■ Try it
Where the line containing "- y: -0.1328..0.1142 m" appears, end the copy there, keeping that line; start from the first line of the entries, copy exactly, and omit pictures.

■ Information provided
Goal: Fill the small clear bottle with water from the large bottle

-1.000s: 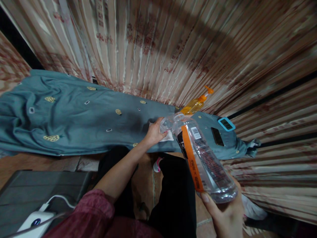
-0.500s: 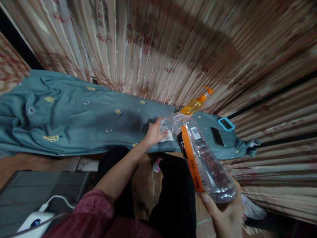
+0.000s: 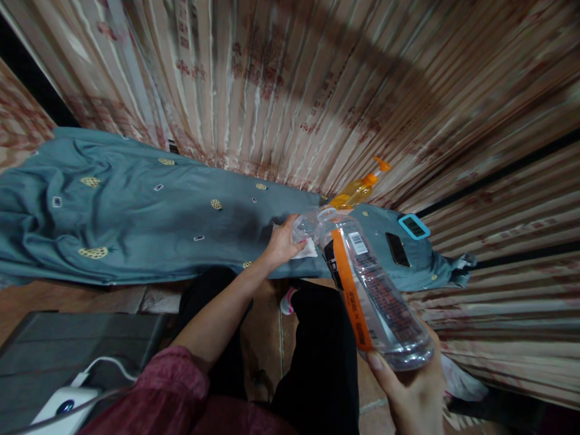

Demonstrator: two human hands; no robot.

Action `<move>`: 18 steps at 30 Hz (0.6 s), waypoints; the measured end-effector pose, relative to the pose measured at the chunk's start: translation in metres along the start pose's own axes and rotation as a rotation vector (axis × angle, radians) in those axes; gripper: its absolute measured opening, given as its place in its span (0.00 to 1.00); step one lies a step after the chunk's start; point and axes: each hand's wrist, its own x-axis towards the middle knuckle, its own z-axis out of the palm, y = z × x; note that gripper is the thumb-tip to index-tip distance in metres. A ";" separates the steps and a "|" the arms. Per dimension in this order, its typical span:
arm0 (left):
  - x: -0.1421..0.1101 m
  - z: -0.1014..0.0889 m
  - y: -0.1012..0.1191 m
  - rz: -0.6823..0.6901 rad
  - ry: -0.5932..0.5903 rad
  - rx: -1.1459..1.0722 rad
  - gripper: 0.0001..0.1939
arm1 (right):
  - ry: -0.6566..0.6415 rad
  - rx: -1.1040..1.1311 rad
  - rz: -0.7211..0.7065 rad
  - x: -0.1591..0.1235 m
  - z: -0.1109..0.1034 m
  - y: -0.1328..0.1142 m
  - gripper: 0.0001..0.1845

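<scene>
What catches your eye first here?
The big clear bottle with an orange label, tilted over the cloth's edge, its base in the right hand. Behind its neck glows an orange pump bottle; farther right, a blue-framed display lies on the teal cloth.

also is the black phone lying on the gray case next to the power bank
No, the black phone lies on the teal pineapple-print cloth, beside the blue-framed digital clock.

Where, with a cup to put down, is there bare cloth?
Left of the left hand, the teal cloth is bare up to the curtain, though rumpled at its far left. Crowded to the right: orange-labelled bottle, pump bottle, dark slab, blue-framed display.
</scene>
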 end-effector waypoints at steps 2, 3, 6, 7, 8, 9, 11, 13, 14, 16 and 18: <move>0.000 0.000 0.000 -0.010 -0.006 0.007 0.34 | -0.004 -0.016 0.001 0.001 -0.001 0.001 0.46; 0.000 0.000 0.001 -0.013 -0.013 0.013 0.34 | -0.004 -0.015 0.002 0.001 -0.001 0.002 0.46; 0.000 0.000 0.001 -0.019 -0.022 0.026 0.35 | -0.003 0.004 0.004 0.001 -0.001 0.002 0.46; 0.000 0.000 0.001 -0.019 -0.024 0.028 0.35 | -0.004 0.003 -0.001 0.001 -0.001 0.001 0.46; 0.000 0.000 0.001 -0.020 -0.026 0.029 0.35 | -0.005 0.002 -0.005 0.001 -0.001 0.000 0.45; 0.000 0.000 0.001 -0.021 -0.026 0.030 0.35 | -0.003 0.002 -0.009 0.001 0.000 -0.001 0.45; 0.000 0.000 0.001 -0.014 -0.023 0.026 0.35 | 0.003 0.008 -0.010 0.000 0.001 -0.003 0.46; 0.000 0.001 0.000 -0.003 -0.014 0.019 0.34 | -0.001 0.013 0.000 -0.001 0.001 -0.004 0.47; 0.000 0.001 -0.001 -0.001 -0.010 0.015 0.34 | -0.004 0.014 0.005 -0.001 0.001 -0.004 0.47; 0.000 0.001 -0.001 -0.003 -0.003 0.008 0.34 | -0.015 0.011 0.012 -0.001 0.000 -0.003 0.47; 0.000 0.001 -0.001 -0.005 0.000 0.003 0.34 | -0.014 0.000 0.009 0.000 -0.001 -0.001 0.46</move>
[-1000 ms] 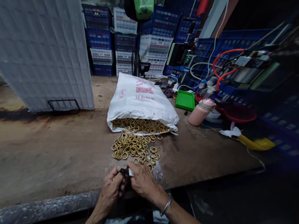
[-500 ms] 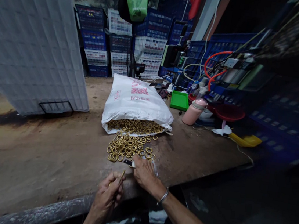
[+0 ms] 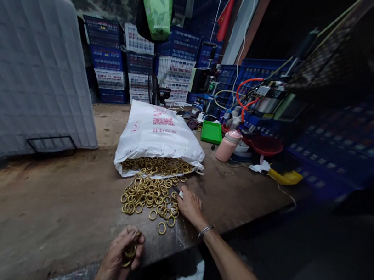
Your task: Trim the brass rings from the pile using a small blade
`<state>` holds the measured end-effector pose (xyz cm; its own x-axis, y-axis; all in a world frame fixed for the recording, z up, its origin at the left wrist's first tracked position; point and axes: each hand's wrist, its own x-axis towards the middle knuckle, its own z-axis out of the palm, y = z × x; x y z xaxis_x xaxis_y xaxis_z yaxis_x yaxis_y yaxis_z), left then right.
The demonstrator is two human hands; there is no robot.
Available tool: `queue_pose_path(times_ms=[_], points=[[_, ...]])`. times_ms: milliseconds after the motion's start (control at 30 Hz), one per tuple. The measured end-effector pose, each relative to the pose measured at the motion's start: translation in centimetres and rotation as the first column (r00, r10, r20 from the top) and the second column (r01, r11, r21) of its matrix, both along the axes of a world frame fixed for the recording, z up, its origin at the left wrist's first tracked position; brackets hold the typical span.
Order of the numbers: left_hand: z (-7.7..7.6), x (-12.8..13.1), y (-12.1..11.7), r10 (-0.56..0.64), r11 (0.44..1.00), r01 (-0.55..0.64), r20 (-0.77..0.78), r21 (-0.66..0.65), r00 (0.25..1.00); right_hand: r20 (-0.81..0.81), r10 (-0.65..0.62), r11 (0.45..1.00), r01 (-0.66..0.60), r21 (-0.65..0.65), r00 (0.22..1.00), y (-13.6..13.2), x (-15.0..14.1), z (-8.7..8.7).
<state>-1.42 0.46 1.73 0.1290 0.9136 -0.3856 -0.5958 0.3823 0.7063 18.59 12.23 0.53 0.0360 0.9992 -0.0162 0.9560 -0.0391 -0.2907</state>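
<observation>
Several brass-coloured rings are held in the curled fingers of my left hand, just over the table's front edge. My right hand grips a small tool with a dark tip and a white part; its kind is not clear. That hand rests at the right side of a loose ring pile, touching or close beside it. A single ring lies nearer to me, apart from the rest. Behind the pile, a white woven sack lies on its side, its mouth towards me, full of similar rings.
On the wooden table, a grey-white padded panel stands at left. A green tray, a pink bottle and a yellow scoop-like piece lie to the right. Stacked crates line the back.
My right hand has swept rings rightward and now sits at the pile's right side. My left hand, earlier pinching one visible ring, now shows several and is lower. The view has shifted slightly.
</observation>
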Motion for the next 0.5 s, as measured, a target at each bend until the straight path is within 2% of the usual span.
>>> queue_pose_path(times_ms=[167,300,400,500], points=[[0.4,-0.2,0.0,0.003,0.997,0.004,0.096,-0.075,0.995,-0.015,-0.027,1.000,0.027,-0.011,1.000,-0.1,0.0,0.5],[0.2,-0.1,0.0,-0.002,0.999,0.007,0.111,-0.049,0.994,-0.089,0.011,0.997,-0.004,0.080,0.996,-0.7,-0.6,1.3],[0.1,0.0,0.2,0.003,1.000,-0.002,0.057,-0.014,0.998,-0.271,0.104,0.988,-0.069,0.135,0.957,-1.6,-2.2,1.9],[-0.2,0.1,0.5,0.050,0.999,-0.049,-0.041,0.019,0.998,-0.509,0.185,0.982,-0.170,0.077,0.841,-2.6,-4.2,2.1]])
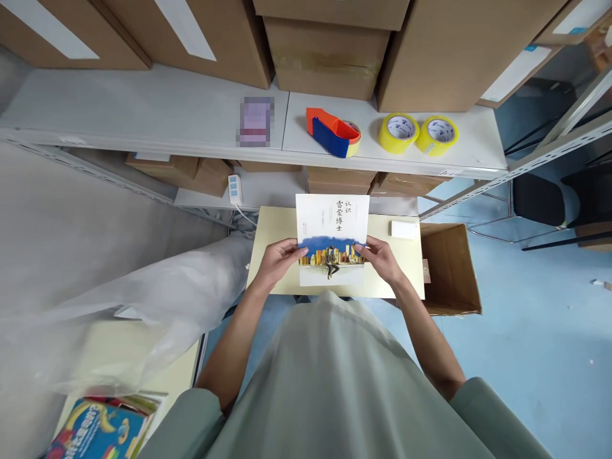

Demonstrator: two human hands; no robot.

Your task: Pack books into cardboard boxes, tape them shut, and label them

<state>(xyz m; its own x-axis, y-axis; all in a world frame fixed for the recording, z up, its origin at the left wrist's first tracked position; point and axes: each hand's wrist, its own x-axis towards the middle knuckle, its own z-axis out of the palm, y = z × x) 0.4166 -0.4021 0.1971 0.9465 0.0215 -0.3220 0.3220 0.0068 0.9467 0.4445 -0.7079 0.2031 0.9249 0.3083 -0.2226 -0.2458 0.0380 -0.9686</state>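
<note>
Both hands grip a white book (332, 220) with a city illustration, above the desk (277, 229): left hand (278, 260) at the book's left edge, right hand (378, 256) at its right. A white box-shaped object (404, 229) lies near the desk's far right corner; an open carton (449, 268) stands beside the desk's right edge.

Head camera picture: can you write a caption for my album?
Left hand and right hand hold a book over a pale table.

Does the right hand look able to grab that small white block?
Probably yes: the white block lies on the table near the right hand, with nothing visibly between, though its grip would first have to leave the book.
</note>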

■ Output
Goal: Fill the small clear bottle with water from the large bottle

-1.000s: 
-0.500s: 
+0.000s: 

Demonstrator: two human hands; no robot.

Action `<move>`: 18 steps at 30 Hz (0.6 s), waypoints; the measured end-effector pose, relative to the pose measured at the chunk's start: translation in metres along the start pose's own axes and rotation as a rotation vector (axis × angle, radians) in those axes; gripper: its absolute measured opening, given as its place in its span (0.00 to 1.00); step one lies a step after the chunk's start; point and axes: each hand's wrist, its own x-axis towards the middle knuckle, its own z-axis out of the palm, y = z × x; note that gripper is the thumb-tip to index-tip distance in metres. A ";" separates the steps and a "|" the arms. Per dimension in this order, its typical span:
arm0 (left):
  - x: -0.1421..0.1101 m
  - z: -0.1014..0.0889 m
  - y: -0.1012..0.1191 m
  - rz: -0.6823..0.6901 rad
  - ry: -0.5932..0.5903 rad
  - rx: -1.1459..1.0722 rad
  - gripper: 0.0001..0.1939
arm1 (right):
  - ry: -0.6566..0.6415 rad
  - rx: -1.1040..1.1311 rad
  - rz: -0.7211..0.7065 rad
  - x: -0.1591..0.1235 m
  - z: -0.1109..0.1034 m
  - y: -0.1328..0.1142 m

The exercise requires nothing further.